Auteur: Daniel Tiefnig Date: À: exim users Sujet: Re: [exim] MIME parts and sa-learn
W B Hacker wrote: > - IMNSHO, trying to 'learn' spam/ham discrimination on a mixed-user
> server has two drawbacks:
>
> -- It uses a great deal of machine resources compared to a multitude
> of simpler and more repeatable/predictable means of filtering.
Which there are ...
> -- it can be confused by per-user differences, not only as to what
> one user consders spam and another does not
I didn't write I'd like to share bayes data between users ... Although I
will do. ;-)
But my user base is very small (i.e. only a few employees) and maintains
a close relationship.
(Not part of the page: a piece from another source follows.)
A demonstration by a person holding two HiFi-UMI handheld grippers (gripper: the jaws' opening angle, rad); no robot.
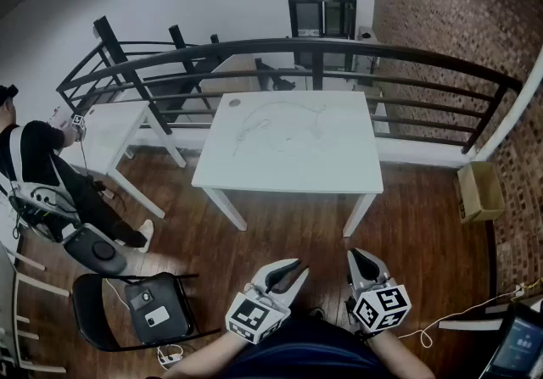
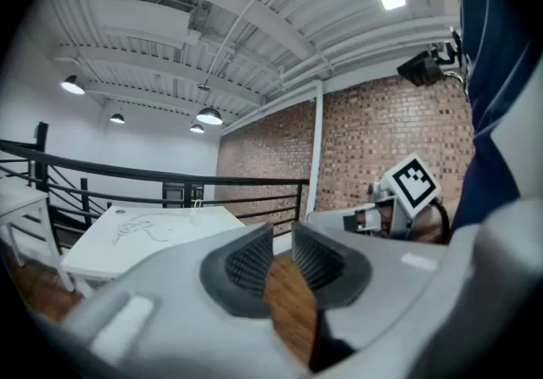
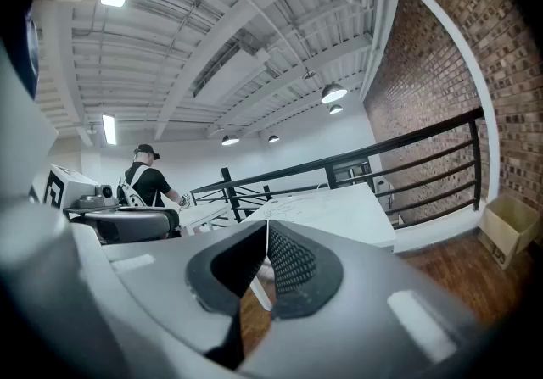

I wouldn't do that on a large-scale server with
lots of different users. (Like for ISP systems which I have
administrated a lot, but no longer do.) And finally, I'm still
experimenting a bit, and will disable bayes classifying if it doesn't
work out well.
> So Spam-Bayes and friends can easily get it 'wrong' if applied
> system-wide, yet may need even greater resources if they are to be
> applied per-recipient - not easily done in the requisite DATA phase
> anyway - at least not as to rejection vs mere demerit scoring.
Well, this is a problem of content based filtering in general.
> Conversely, Bayesian filtering seems to be at its best when applied
> in the end-user's MUA, where there it is always 'per-recipient'
> specific, AND has at least 'momentary' access to a generally greater
> chunk of processing power than a server might be able to spare at
> busy times.
Sure, but client-side filtering has other drawbacks, e.g. when using
different clients like laptops, workstations, mobile phones ...
Generally, it counterfeights the idea of IMAP-based mail access.
> Next is the general 'need' to reinvent the classification anyway. It
> might have a better payoff to utilize SA for all EXCEPT Bayesian /
> 'learning'/ AWL, and add, for example, DSPAM, wherein a broader
> global dataset of spam vs ham 'fingerprints' can be applied with less
> total effort than developing your own on the fly.
Thanks for the hint, I tried dspam a few years ago and liked it very
much, but for the moment I don't want to maintain another spam filter
besides spamassassin. At some time I might decide to use dspam to
replace spamassassin at all, but not to run two different scanners which
will produce contradicting results.
> As said, a 'contrarian' viewpoint, so YMMV.